Speculation mounts as to who will be the next leader of the Conservative Party. Most think Osborne has it in the bag; others think (or fear) some outsider, possibly from the right of the party, could snatch it away from the chancellor. However, upon reflection, I think the person most likely to lead them into the next general election, in 2020 if the Fixed Term Parliament Act isn’t revoked at some point, will be……David Cameron.
To those who doubt this is even technically a possibility: yes, he told James Landale whilst standing in a kitchen (a prominent motif of the 2015 general election across all political parties, if you’ll recall) that he would stand down before the next election. But it was, for a start, something said in a strange, offhand way to a journalist during an interview as opposed to something announced in a proper speech, or worse in the House; and secondly, it was said in the context of a completely different political world. In April 2015, David Cameron probably figured he’d be leading another coalition with the Lib Dems after May 7th. Having to carry that can for seven years he probably calculated was enough.
Now he’s the guy that got the Tories their first majority at an election for 23 years, a majority many assumed was beyond the reach of the party for the rest of time. Now the Labour Party is being led by Jeremy Corbyn. Now Cameron could be the first prime minister in the history of Great Britain to increase his party’s number of seats in three straight elections while being in government after each poll. He would be daft not to seriously consider sticking around.
There may be a practical reason to hold on to the leadership as well. If turmoil within the Conservative Party is particularly bad during the EU referendum campaign, both Cameron and Osborne could fear any immediate attempt to pass the baton would be risky. It might be seen as better for Cameron to stay on until things calm down. By the time the terrain does look to be more amenable to a reasoned leadership contest, the general election could be deemed too close anyhow.

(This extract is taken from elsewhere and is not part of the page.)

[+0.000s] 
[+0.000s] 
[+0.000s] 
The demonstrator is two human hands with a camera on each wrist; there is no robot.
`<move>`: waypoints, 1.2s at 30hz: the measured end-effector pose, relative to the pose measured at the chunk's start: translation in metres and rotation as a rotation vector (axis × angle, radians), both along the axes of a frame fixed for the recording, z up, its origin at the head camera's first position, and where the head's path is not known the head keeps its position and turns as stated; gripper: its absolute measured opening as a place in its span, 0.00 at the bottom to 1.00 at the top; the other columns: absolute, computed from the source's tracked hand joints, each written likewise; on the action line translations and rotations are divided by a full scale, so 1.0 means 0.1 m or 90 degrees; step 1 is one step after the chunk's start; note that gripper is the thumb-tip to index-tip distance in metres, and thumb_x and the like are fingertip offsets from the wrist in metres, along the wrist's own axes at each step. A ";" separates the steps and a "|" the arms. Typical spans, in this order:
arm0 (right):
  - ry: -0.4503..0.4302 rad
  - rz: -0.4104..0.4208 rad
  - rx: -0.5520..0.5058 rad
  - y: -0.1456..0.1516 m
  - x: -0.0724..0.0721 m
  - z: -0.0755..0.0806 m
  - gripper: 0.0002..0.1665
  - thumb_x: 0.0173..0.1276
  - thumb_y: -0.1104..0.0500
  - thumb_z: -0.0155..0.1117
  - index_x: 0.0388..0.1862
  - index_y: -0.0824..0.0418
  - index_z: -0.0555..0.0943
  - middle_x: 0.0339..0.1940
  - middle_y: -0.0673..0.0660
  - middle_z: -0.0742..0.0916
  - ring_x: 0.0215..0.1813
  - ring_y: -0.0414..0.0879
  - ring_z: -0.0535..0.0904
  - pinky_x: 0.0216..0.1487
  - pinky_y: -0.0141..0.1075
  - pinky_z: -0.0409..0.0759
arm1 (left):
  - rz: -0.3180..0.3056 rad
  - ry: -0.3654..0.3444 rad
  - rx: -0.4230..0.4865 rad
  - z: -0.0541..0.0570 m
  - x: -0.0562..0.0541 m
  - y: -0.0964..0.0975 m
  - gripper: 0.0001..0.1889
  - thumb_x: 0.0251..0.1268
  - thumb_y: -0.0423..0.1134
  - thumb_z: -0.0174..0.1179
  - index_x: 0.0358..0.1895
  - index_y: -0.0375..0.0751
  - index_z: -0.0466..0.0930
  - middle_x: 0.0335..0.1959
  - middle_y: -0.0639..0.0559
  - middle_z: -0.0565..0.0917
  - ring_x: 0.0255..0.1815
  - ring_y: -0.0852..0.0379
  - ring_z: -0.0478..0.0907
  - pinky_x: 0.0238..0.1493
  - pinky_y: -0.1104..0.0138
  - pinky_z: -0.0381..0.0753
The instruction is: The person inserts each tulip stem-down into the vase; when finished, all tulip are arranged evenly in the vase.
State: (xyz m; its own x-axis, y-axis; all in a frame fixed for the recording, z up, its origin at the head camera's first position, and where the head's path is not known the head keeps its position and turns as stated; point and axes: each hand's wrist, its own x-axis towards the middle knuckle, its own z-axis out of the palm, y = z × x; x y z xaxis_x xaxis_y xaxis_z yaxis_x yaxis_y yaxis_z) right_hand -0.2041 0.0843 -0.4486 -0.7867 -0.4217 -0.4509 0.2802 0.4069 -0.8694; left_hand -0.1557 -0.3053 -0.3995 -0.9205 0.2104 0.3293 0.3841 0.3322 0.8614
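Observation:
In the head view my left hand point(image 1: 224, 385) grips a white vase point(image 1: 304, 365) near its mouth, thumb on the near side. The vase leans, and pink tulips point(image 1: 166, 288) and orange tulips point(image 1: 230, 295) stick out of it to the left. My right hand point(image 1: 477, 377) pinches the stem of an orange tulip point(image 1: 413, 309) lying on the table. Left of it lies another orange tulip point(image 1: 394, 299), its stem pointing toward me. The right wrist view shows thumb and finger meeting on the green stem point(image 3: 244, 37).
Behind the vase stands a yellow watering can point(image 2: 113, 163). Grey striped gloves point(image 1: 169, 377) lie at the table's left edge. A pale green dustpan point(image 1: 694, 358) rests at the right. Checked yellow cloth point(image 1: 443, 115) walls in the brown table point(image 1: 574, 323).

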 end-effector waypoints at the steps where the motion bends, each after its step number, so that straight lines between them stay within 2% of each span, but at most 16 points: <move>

All of this is simply a hunch, I hasten to add, but I’m beginning to think more and more that David Cameron could still be prime minister in 2021. Before you recoil in anger or disgust, reflect for a moment on the possibility of Philip Davies being prime minister. Or Peter Bone. And before you laugh too hard at such a thing’s impossibility, remember who the current leader of the Labour Party is. Then consider the fact that David Cameron has thought this all through as well.